**Task**
Go through the data and report each line that holds the string "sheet".

(Records for processing begins)

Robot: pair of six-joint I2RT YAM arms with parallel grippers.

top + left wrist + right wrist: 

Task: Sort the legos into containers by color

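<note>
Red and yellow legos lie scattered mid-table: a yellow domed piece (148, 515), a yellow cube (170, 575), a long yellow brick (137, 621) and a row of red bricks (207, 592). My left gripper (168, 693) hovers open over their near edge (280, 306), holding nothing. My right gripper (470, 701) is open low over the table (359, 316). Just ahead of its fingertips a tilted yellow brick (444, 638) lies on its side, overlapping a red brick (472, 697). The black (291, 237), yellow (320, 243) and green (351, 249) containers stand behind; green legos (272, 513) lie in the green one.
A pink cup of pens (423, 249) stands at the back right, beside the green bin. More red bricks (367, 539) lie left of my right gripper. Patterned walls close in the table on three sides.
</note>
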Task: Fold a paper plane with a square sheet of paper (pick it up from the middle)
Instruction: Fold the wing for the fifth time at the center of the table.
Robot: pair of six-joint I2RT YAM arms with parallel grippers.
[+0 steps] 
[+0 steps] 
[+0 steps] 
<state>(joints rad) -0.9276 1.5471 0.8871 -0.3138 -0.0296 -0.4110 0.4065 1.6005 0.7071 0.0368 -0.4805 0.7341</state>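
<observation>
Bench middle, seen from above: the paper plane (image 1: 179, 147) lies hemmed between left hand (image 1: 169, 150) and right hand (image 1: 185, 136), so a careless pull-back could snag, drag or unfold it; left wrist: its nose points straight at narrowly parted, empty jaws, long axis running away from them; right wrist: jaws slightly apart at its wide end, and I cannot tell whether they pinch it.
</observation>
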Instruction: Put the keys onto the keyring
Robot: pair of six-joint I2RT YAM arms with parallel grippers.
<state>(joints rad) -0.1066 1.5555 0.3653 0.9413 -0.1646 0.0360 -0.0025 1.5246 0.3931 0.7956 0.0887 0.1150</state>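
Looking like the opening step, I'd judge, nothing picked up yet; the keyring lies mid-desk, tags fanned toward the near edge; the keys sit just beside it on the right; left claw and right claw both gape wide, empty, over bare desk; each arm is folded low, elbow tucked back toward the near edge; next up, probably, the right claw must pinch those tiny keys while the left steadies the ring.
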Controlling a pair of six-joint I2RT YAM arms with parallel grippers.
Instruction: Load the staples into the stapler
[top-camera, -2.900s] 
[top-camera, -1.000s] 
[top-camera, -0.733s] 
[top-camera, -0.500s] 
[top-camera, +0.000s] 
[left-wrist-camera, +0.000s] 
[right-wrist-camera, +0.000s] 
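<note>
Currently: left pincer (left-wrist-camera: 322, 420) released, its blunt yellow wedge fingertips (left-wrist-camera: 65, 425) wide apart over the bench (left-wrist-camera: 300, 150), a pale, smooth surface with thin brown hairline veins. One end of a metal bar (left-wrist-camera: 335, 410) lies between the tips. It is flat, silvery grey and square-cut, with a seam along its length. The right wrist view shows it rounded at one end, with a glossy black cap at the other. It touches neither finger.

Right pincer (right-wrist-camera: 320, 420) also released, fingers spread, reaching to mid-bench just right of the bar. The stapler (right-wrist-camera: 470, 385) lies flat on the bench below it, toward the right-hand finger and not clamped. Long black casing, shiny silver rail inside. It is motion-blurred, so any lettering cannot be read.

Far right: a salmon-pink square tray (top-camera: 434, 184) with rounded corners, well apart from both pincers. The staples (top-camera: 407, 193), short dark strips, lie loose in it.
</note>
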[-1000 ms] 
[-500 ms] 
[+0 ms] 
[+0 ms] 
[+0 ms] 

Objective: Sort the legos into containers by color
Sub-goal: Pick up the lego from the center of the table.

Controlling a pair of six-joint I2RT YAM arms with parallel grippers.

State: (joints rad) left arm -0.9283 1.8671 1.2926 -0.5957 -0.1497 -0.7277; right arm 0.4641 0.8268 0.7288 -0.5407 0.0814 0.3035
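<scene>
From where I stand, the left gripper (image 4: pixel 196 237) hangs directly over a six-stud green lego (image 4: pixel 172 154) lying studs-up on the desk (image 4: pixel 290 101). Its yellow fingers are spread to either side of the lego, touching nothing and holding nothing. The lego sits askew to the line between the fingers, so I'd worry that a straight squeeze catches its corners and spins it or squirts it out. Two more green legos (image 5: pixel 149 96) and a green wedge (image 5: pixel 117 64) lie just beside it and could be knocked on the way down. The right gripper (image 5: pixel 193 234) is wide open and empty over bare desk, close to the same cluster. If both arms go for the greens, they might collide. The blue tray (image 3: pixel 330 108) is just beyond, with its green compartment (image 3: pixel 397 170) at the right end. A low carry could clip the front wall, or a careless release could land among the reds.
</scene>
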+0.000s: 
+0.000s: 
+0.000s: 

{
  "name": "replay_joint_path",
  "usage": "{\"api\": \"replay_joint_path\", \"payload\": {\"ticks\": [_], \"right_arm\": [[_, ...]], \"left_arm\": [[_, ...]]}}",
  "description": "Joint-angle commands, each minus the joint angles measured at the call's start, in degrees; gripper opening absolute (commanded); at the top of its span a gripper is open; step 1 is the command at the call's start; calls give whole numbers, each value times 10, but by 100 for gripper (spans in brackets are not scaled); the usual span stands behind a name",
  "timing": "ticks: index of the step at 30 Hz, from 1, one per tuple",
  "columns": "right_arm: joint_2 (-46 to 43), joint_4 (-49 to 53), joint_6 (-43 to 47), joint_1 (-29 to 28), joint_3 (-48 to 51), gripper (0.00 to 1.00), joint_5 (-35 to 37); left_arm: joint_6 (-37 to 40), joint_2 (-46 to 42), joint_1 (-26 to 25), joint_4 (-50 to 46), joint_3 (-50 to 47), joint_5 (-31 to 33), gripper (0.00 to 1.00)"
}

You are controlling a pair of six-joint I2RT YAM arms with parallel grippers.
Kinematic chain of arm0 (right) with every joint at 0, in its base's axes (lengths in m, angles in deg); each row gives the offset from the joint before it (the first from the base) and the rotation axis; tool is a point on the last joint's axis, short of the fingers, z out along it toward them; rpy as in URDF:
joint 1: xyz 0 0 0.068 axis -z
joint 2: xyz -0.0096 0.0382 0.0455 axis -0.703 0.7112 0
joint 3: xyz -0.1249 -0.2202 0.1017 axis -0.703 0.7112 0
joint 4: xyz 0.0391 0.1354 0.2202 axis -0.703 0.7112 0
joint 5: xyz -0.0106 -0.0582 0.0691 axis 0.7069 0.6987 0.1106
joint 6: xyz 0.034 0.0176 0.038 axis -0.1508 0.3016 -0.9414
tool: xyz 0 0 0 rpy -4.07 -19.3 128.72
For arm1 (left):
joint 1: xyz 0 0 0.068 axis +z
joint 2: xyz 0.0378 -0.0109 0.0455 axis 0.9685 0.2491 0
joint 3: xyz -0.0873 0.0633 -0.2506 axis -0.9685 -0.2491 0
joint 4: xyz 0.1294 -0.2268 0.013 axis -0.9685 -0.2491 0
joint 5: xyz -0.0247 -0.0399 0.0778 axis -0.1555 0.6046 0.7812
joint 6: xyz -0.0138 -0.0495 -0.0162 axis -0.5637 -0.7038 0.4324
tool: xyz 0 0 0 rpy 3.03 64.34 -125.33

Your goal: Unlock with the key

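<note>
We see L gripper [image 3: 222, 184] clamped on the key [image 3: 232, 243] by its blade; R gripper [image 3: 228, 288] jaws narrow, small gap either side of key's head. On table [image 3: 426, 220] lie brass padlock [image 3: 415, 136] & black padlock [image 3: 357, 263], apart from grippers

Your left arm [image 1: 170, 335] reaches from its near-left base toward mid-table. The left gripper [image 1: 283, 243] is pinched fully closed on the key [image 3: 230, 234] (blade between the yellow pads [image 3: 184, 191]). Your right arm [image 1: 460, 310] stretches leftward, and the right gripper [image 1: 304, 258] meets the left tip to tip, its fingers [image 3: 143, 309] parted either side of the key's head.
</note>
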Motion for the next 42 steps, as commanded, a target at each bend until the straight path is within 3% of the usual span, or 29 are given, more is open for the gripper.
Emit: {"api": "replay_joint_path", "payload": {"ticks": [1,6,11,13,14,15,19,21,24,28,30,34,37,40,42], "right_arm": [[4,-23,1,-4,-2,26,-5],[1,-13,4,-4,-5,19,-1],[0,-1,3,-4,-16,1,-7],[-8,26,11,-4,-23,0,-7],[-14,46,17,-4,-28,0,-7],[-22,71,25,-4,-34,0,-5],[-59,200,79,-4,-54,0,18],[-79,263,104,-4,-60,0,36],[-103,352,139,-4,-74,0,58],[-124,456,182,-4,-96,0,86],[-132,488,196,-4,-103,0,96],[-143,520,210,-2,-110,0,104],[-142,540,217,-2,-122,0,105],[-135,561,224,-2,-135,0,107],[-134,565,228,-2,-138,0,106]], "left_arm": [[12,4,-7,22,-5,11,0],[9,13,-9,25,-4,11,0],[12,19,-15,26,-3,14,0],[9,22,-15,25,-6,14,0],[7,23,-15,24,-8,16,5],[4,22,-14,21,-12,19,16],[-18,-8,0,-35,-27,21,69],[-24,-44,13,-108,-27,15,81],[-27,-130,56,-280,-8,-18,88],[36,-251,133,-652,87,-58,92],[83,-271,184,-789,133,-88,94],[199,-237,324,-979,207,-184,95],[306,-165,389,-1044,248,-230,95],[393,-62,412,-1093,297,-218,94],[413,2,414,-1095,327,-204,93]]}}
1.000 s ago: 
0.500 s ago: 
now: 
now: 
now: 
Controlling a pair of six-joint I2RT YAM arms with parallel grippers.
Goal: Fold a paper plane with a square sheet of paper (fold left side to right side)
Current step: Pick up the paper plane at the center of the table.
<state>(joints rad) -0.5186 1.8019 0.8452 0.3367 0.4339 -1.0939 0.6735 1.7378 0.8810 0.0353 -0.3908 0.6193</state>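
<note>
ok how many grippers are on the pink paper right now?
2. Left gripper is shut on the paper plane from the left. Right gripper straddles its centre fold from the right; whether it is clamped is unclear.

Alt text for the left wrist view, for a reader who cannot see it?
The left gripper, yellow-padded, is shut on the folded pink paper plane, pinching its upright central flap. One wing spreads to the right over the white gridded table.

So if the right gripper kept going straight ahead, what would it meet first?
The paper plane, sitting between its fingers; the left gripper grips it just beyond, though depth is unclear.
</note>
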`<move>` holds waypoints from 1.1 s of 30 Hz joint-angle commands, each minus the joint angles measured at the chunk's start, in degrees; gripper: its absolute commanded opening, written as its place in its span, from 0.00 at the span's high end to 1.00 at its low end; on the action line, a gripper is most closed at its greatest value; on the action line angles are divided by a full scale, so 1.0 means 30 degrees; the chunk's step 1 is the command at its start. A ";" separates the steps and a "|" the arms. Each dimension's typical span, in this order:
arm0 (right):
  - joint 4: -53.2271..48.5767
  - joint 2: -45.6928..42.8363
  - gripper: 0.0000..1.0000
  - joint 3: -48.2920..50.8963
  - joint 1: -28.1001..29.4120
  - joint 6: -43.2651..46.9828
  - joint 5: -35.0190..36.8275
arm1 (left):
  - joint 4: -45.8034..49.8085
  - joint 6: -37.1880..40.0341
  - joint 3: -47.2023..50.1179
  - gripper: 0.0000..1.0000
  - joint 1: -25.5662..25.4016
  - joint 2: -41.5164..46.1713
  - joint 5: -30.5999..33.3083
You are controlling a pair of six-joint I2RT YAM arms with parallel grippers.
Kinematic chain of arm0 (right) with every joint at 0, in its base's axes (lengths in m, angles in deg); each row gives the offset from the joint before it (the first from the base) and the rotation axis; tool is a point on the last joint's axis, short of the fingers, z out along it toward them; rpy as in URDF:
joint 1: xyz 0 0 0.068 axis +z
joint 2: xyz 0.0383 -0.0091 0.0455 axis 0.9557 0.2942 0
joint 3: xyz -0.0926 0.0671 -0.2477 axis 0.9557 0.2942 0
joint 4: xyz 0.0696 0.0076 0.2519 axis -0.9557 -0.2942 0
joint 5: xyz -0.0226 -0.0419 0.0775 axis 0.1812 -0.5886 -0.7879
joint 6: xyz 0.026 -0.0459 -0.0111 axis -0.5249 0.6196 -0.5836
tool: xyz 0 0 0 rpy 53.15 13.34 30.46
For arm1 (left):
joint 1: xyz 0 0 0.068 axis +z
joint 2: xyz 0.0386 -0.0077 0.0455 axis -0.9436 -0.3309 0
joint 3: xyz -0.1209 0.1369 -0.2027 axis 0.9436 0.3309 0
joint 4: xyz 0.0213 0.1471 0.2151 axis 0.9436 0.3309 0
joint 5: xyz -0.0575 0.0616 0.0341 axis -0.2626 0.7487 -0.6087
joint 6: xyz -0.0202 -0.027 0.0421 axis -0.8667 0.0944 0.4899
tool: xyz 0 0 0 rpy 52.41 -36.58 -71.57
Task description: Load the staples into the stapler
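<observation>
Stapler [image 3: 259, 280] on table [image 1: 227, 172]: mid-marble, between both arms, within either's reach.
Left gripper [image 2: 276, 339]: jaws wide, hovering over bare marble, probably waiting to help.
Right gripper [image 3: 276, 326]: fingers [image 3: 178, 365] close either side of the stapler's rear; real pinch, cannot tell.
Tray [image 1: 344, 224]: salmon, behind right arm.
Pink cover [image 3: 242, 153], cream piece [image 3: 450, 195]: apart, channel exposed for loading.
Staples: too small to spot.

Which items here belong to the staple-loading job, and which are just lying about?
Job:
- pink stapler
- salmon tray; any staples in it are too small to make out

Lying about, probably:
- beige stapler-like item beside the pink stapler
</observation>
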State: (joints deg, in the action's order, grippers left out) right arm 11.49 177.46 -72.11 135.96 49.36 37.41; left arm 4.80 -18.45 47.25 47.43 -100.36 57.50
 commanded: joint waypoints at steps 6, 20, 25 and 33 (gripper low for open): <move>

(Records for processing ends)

**Task solution**
Task: Fold a paper plane with a square sheet of paper (pick it up from the middle)
Goal: Fold a paper plane with a square sheet of paper (fold left side to right side)

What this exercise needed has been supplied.